EXERCISE REQUIREMENTS => When the line containing "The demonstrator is" is found in the data below, give it again along with every later line, exactly; drop the pictures.

COLLECTED DATA =>
------------

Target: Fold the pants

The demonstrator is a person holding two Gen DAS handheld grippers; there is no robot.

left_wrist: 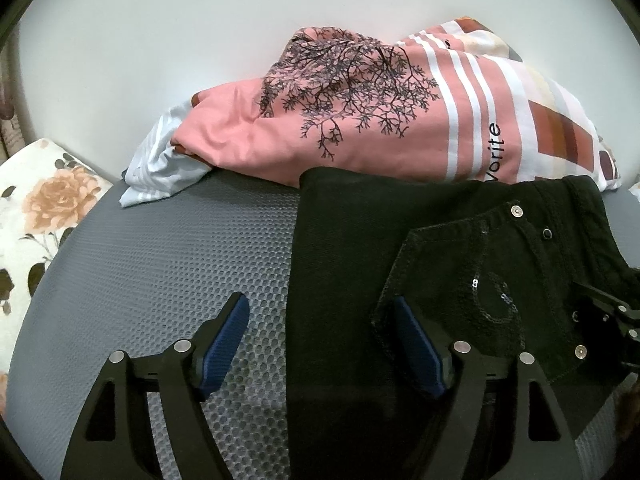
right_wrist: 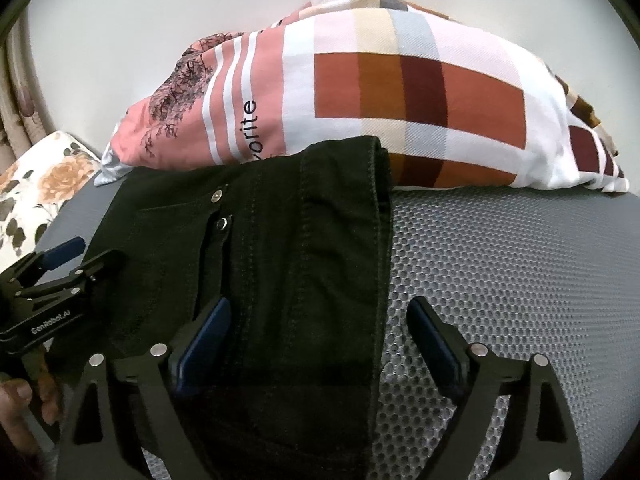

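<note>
Black pants lie folded lengthwise on the grey mesh mat, with a sequinned back pocket and metal rivets facing up. My left gripper is open, straddling the pants' left edge low over the cloth. In the right wrist view the pants run from the bottom to the pillow. My right gripper is open, straddling their right edge. The left gripper shows at the left of that view, held in a hand.
A pink and checked pillow lies behind the pants, touching their far end; it also shows in the right wrist view. A floral cushion sits at the left. A plain wall stands behind. Grey mat lies to the right.
</note>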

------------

WRITTEN SOLUTION =>
The demonstrator is a person holding two Gen DAS handheld grippers; there is no robot.

left_wrist: 
right_wrist: 

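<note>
Black pants lie folded lengthwise on the grey mesh mat, with a sequinned back pocket and metal rivets facing up. My left gripper is open, straddling the pants' left edge low over the cloth. In the right wrist view the pants run from the bottom to the pillow. My right gripper is open, straddling their right edge. The left gripper shows at the left of that view, held in a hand.
A pink and checked pillow lies behind the pants, touching their far end; it also shows in the right wrist view. A floral cushion sits at the left. A plain wall stands behind. Grey mat lies to the right.
</note>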

The exercise is done now.